USING THE NORMALIZED RANGE METHOD TO ASSESS THE IDENTITY OF TEST CYCLES

  • S.I. Klevtsov Southern Federal University
Keywords: Conversion characteristic, Hurst exponent, pressure sensor, test, time series

Abstract

The measurement accuracy of a microprocessor-based physical measurement sensor is
measured to the extent determined by its conversion characteristic, which is constructed from data
obtained from various calibration tests. Characteristics of the sensor converter, on which the
measurement accuracy depends, within a certain degree of approximation of the characteristics of
the sensor converter. Sensor calibration tests are carried out in accordance with the test procedure.
In the process of fulfilling obligations, errors arise due to exceptions of individual loops
made on each other. Therefore, small deviations from the conduction scheme can lead to a decrease
in the quality of the conversion characteristics and a decrease in the metrological characteristics
of the sensor.
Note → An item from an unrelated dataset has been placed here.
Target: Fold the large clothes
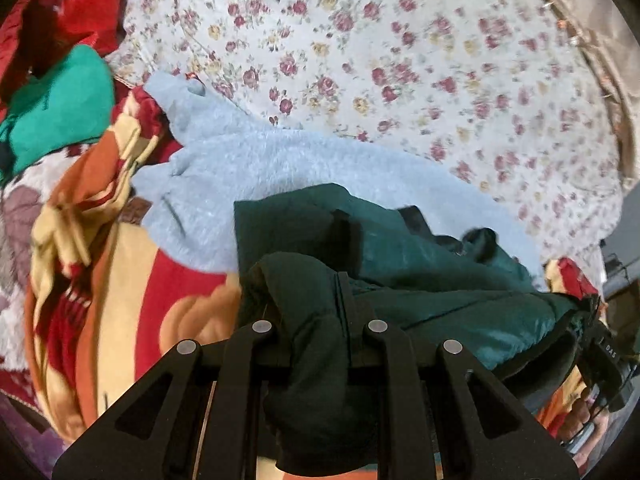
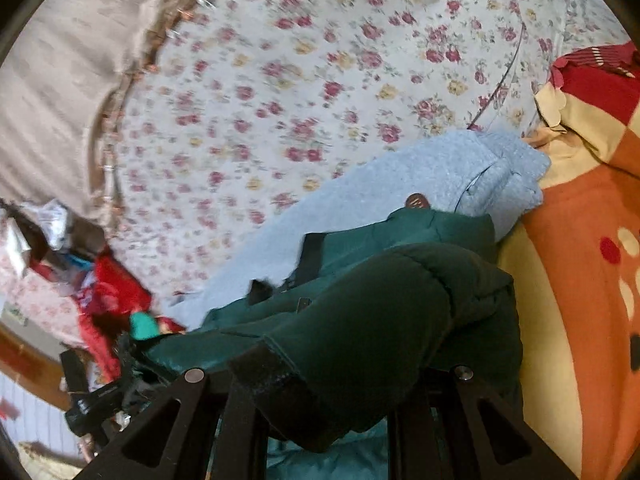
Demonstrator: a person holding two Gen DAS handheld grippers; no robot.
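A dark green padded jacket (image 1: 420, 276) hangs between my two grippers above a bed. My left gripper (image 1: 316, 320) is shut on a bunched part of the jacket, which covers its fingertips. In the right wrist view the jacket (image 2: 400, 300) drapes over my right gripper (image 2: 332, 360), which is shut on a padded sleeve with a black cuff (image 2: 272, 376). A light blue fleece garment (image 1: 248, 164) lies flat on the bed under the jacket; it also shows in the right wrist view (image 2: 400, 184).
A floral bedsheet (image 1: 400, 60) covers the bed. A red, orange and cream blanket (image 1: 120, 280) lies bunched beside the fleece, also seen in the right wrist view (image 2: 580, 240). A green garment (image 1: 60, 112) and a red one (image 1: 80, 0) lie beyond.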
It is important that the results of several test cycles under constant environmental
conditions are independent of each other. The article presents a method for determiningthe quality of the results of calibration tests of a microprocessor pressure sensor. The method
allows you to evaluate previous test cycles for violation of the conditions of their conduct. An artificial
time series constructed using test data is analyzed. For construction, a specialized procedure
was implemented for connecting individual cycles into a single structure, similar to a time series.
A separate time series was constructed for each constant temperature value. Since the resulting
time series is a linear function, its Hurst exponent should be close to one. In this case, the series is
trend-resistant, and experimental cycles check independence and calculate a single linear trend
with minor deviations from it. If during the test any conditions for their conduct were violated, for
example, the conditions for transition from one temperature regime to a procedure, then based on
the results of the current test regime, the temperature conditions of the cycle regime will be observed.
To determine such scales, a procedure is proposed for comparing the Hurst exponent of a
time series, which presents data from an unreliable test cycle, with a range of acceptable results.
If the Hurst exponent meets the established limits, the test results can be used to construct a highquality
calibration characteristic. Otherwise, the results of the analyzed cycle describe the test
cycle conditions and recommend repeated test cycles.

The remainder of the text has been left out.